Через несколько месяцев после этого разговора четверо молодых англичан объявились в нескольких английских портах — от Лондона до Бомбея, — дабы отплыть оттуда в Китай и Японию. Двое из них должны были на некоторое время осесть в Гонконге и Сингапуре, а остальные ехали дальше. Навстречу им, с другой стороны Тихого океана, двигались два молодых американца…

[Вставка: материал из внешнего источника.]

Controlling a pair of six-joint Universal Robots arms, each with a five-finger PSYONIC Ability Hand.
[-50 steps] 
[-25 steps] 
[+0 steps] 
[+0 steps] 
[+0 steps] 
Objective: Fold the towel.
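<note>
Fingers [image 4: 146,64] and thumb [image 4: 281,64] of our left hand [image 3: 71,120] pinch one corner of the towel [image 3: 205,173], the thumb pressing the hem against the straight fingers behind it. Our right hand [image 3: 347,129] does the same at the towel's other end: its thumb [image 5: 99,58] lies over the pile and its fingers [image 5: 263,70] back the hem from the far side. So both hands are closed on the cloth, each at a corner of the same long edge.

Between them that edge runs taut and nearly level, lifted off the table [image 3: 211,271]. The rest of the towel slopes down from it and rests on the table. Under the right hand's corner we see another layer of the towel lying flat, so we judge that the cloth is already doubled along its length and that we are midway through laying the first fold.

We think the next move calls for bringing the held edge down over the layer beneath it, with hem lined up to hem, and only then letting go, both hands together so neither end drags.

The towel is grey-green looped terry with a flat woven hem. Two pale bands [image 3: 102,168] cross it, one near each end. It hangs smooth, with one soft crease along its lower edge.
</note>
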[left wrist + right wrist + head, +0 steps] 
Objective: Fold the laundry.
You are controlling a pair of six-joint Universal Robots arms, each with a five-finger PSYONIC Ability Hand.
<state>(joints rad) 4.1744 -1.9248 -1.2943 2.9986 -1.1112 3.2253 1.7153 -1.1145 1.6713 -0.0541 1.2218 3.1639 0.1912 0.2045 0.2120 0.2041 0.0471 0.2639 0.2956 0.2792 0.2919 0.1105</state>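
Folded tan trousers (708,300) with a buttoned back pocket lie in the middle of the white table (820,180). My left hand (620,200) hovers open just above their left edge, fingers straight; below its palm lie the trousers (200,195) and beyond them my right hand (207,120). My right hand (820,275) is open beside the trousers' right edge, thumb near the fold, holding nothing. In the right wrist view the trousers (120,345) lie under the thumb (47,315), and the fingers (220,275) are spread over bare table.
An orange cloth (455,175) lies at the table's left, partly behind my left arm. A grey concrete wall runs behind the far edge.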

Осень прошла ожидаемо. Не сказать, чтобы спокойно, но все было в пределах нормы. Я смотался на Черноморский флот, который сейчас активно крейсировал в Средиземном море в связи с резким осложнением ситуации в Турции, затем проехался по Кавказу, посетил свои нефтяные промыслы, потом поднялся по Волге до активно расширяющегося своего же нефтеперерабатывающего завода в Чистополе. Место было выбрано с учетом последующей постройки нефтепровода до альметьевских промыслов, до которых у меня все никак не доходили руки. Затем я снова вернулся в Петербург, где погонял своих морпехов, а потом заехал к Мосину, и тот представил мне третий образец ручного пулемета. Ну, на совсем уж ручной он не тянул, поскольку весил более десяти килограммов, зато был способен выпустить всю ленту емкостью пятьдесят патронов одной длинной очередью. У предыдущих образцов при таком режиме огня просто перегревался ствол и заклинивало затвор; этот же можно было запускать в производство. В конце ноября на заседании ГАУ его приняли на вооружение, хотя многие недоумевали, зачем русской армии аж два разных пулемета.
В ноябре я сформировал и отправил на Филиппины военно-морскую комиссию, призванную оценить возможности Испании защитить свои передаваемые в аренду России заморские территории, и на этом основные дела года завершились.
Рождество и святки прошли относительно спокойно. А в конце, февраля меня отыскал Боткин, только что вернувшийся из Европы.
Я еще год назад закинул ему удочку насчет нашей совместной работы. Подготовительный этап разработки пенициллина подходил к концу. Здание медицинской лаборатории неподалеку от Магнитогорска, совсем рядом с опытовой станцией Тимирязева, нынче разросшейся в целую сельхозакадемию, уже строилось (пусть господа ученые ходят в гости друг к другу и обмениваются идеями). На моей стекольной фабрике вовсю разворачивалось производство лабораторной посуды и линз для микроскопов. А команда Курилицина начала подбор персонала. Так что проект можно было запускать уже в 1896-м. Но Боткин находился на стажировке в Германии, и я не хотел его оттуда срывать. Хотя провести кое-какие предварительные телодвижения все-таки решился. Поэтому, едва от Канареева поступили сведения о том, что Боткин объявился в Петербурге, я немедленно пригласил его на обед. Ну, чтобы прельстить доктора предстоящей работой и привести его в соответствующее расположение духа. А то очень уж Евгений Сергеевич любит демонстрировать свою независимость.
Обед прошел ожидаемо приятно. Все-таки беседа с образованным человеком из числа мастеров-практиков — это истинное удовольствие. Но именно с практиком, доказавшим делом свой профессионализм. Терпеть не могу философствующих интеллигентов! А после обеда, когда мы наслаждались дижестивом и кофе, Дима вкатил на тележке в столовую большую коробку и торжественно поставил ее рядом с доктором.
— Что это? — спросил Боткин.
Я улыбнулся:
— Подарок. В благодарность за ваше прекрасное лечение.